New York will require all private sector workers in the city to be vaccinated against Covid-19, in what would be the strictest vaccine mandate to be imposed anywhere in the US.

Mayor Bill de Blasio said on Monday the new rule would go into force on December 27 and would apply to all private companies regardless of size. His office will release a set of protocols applying to about 184,000 businesses on December 15 providing further details of the mandate, such as enforcement and penalties for non-compliance.

De Blasio said there “will not be a testing option as an alternative” to being vaccinated, as was being proposed by the Biden administration as part of a separate nationwide plan.

The mayor said the mandate was being imposed to slow the spread of the Omicron coronavirus variant that had threatened to exacerbate infection rates in the city, which had almost doubled in the past month.

He told the news channel MSNBC: “We in New York City have decided to use a pre-emptive strike to really do something bold to stop the further growth of Covid and the dangers it’s causing to all of us.”

De Blasio added: “Omicron is here, and it looks like it’s very transmissible. The timing is horrible with the winter months.”

Business groups could appeal against the New York ruling in the courts. De Blasio and Georgia Pestana, the city’s top lawyer, said the health commissioner had a legal obligation to protect the public health of New York City and they were confident the mandate would survive any challenges in court.

Devjani Mishra, an employment lawyer at Littler Mendelsohn, called it a “first of its kind requirement in terms of covering all private employers”.

She added: “The enforceability of this mandate rests on both the fact that the pandemic is a general public health emergency and the fact that the mandate will apply ‘across the board, not picking and choosing’ among industries.”

De Blasio said the mandate was “borrowing” from input he gleaned from “months and months” of conversations with the private sector, whose main concern was avoiding the “huge restrictions we had last year”.

The mayor said he heard from many business leaders that the best thing for them was for the government to set a single, universal standard.

The heavily mutated Omicron variant has been confirmed in at least 17 US states, and health officials expect it to spread rapidly. Scientists across the world are rushing to work out whether it is more transmissible, more deadly or better able to evade vaccine protection than previous strains.

President Joe Biden announced in September his administration would impose a mandate on all private companies with 100 employees or more to make sure staff are either vaccinated or test negative for the disease every week. The administration is imposing separate mandates on federal employees and contractors, as well as healthcare groups that perform work under the publicly run Medicare and Medicaid insurance schemes.

Those mandates were due to come into force on January 4, but judges have imposed temporary blocks on the rules applying to both private sector employers and healthcare providers.

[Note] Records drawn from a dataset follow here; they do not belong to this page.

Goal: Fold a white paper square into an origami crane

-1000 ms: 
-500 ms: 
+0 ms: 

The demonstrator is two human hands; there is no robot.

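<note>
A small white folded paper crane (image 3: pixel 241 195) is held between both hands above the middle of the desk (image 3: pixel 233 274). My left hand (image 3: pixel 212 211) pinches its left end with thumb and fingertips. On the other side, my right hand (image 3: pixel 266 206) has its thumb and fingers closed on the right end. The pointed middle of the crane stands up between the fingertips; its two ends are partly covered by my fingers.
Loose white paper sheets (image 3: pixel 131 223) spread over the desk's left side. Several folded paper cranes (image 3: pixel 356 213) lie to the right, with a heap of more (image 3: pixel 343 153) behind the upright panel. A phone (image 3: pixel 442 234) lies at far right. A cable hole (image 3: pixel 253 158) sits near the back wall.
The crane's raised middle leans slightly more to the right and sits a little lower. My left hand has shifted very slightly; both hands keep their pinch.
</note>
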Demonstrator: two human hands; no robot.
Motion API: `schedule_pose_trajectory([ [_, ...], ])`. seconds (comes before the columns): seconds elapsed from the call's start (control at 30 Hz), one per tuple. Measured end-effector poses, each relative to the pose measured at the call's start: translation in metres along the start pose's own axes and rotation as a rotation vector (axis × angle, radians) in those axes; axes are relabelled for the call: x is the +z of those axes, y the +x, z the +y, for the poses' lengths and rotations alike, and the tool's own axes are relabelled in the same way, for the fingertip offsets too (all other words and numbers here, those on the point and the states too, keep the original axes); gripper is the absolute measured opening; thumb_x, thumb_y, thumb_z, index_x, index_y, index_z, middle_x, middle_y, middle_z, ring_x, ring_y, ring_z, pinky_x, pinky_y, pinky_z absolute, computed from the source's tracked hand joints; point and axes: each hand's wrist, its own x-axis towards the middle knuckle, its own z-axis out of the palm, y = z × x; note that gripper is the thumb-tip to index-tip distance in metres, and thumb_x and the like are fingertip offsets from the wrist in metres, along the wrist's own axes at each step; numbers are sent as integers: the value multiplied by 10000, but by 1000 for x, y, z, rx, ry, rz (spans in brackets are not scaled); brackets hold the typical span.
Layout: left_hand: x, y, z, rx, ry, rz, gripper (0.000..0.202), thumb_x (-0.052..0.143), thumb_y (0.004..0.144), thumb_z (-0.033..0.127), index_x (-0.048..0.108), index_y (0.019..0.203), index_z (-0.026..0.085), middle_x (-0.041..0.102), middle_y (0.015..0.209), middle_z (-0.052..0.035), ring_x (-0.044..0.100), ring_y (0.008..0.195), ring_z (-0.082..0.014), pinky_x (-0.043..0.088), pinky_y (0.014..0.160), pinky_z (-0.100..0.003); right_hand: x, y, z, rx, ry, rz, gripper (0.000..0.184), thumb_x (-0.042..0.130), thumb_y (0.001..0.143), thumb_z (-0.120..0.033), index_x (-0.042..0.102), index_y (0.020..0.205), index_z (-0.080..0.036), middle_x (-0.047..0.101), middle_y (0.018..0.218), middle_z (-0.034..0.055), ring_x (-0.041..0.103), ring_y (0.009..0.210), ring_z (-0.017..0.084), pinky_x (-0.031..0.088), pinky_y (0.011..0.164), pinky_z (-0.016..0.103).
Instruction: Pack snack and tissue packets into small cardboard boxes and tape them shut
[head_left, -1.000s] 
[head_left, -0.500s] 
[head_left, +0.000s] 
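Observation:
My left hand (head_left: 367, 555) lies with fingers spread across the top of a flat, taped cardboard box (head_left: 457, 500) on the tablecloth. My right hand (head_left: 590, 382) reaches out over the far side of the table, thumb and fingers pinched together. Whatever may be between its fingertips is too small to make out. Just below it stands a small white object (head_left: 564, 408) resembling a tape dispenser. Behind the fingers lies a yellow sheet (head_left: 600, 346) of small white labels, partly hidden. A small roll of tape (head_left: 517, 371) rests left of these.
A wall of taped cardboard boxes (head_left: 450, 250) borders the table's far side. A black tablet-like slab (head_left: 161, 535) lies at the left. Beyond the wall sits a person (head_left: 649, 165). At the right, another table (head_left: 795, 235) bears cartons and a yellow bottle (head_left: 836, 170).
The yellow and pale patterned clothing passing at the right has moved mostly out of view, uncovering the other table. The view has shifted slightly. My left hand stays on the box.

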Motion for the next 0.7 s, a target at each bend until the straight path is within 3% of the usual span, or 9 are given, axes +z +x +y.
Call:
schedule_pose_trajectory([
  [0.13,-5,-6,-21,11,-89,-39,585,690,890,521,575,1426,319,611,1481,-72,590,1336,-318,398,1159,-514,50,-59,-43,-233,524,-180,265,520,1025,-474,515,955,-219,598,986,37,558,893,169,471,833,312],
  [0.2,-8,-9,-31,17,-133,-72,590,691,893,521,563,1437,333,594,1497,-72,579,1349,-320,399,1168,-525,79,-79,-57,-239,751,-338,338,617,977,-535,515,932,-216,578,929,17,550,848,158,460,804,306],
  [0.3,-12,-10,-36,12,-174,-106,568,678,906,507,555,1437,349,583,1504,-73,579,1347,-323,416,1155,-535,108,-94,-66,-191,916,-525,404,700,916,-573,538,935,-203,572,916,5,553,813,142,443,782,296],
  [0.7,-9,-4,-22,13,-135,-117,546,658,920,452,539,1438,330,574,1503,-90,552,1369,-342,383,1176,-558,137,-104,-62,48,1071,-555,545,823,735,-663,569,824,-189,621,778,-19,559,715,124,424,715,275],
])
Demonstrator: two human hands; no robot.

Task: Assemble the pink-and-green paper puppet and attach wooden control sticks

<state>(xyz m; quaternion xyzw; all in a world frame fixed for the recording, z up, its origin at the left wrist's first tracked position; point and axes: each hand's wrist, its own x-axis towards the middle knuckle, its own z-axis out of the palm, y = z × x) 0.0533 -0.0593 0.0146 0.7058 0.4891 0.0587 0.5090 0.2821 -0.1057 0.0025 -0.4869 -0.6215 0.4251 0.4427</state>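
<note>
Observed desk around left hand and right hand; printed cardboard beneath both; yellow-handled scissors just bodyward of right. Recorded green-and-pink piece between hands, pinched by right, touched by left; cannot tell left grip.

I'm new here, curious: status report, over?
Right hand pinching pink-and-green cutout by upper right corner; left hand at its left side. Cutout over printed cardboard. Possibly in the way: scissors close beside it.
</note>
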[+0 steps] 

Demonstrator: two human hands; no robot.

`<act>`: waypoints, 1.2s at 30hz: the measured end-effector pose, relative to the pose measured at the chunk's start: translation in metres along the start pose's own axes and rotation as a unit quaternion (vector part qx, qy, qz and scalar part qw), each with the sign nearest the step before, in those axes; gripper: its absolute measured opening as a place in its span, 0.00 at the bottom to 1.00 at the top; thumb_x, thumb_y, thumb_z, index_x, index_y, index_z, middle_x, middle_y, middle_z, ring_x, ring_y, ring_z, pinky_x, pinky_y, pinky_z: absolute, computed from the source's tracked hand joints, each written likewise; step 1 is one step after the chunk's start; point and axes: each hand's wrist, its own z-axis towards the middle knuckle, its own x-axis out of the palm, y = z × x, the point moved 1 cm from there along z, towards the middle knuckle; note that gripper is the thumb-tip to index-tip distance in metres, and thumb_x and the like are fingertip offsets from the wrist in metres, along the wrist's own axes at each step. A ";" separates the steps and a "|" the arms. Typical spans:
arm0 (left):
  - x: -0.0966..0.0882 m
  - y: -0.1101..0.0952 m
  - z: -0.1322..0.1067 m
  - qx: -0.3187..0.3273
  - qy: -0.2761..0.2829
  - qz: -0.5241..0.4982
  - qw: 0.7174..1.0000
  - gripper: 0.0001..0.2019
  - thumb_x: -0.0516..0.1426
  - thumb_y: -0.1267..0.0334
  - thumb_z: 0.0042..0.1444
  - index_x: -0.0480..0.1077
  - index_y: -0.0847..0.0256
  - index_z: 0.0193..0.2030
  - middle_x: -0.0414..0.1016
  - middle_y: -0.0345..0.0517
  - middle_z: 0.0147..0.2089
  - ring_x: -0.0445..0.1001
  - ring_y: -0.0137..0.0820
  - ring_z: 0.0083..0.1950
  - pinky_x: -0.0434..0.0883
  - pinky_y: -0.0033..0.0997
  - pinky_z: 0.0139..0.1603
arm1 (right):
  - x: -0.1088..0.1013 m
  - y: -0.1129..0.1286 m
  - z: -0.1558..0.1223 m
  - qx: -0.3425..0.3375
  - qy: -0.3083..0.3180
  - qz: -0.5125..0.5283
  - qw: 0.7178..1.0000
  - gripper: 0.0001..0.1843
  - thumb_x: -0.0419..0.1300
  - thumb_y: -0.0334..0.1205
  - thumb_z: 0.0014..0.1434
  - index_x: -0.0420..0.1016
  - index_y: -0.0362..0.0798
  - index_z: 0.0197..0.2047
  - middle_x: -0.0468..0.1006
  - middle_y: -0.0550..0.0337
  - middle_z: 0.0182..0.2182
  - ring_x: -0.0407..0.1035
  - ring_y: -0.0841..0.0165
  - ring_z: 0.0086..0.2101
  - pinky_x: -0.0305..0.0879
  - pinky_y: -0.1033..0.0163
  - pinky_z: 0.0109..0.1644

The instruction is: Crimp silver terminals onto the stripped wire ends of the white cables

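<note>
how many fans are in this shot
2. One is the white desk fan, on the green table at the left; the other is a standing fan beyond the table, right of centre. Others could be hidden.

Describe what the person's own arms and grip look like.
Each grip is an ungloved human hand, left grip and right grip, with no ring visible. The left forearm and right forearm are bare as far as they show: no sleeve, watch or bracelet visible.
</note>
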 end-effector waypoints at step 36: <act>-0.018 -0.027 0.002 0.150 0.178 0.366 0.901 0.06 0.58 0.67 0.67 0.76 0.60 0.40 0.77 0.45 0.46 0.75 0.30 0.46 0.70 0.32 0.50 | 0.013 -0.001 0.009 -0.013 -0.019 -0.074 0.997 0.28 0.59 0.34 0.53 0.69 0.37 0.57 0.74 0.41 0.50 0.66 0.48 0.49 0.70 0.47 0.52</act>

While the federal government fights its case through the courts, states and cities are imposing their own rules instead. Many states have imposed vaccine mandates on healthcare workers and teachers, while Puerto Rico has said there will be a vaccine or test requirement for all private employers with 50 staff or more in the US territory.

De Blasio also announced anyone over 12 using indoor dining, entertainment or gyms in New York City would also have to be double vaccinated. Children aged five to 11 will be allowed to enter with only one vaccination.

“We are confident because it’s universal,” said De Blasio, who is due to leave office in a few weeks.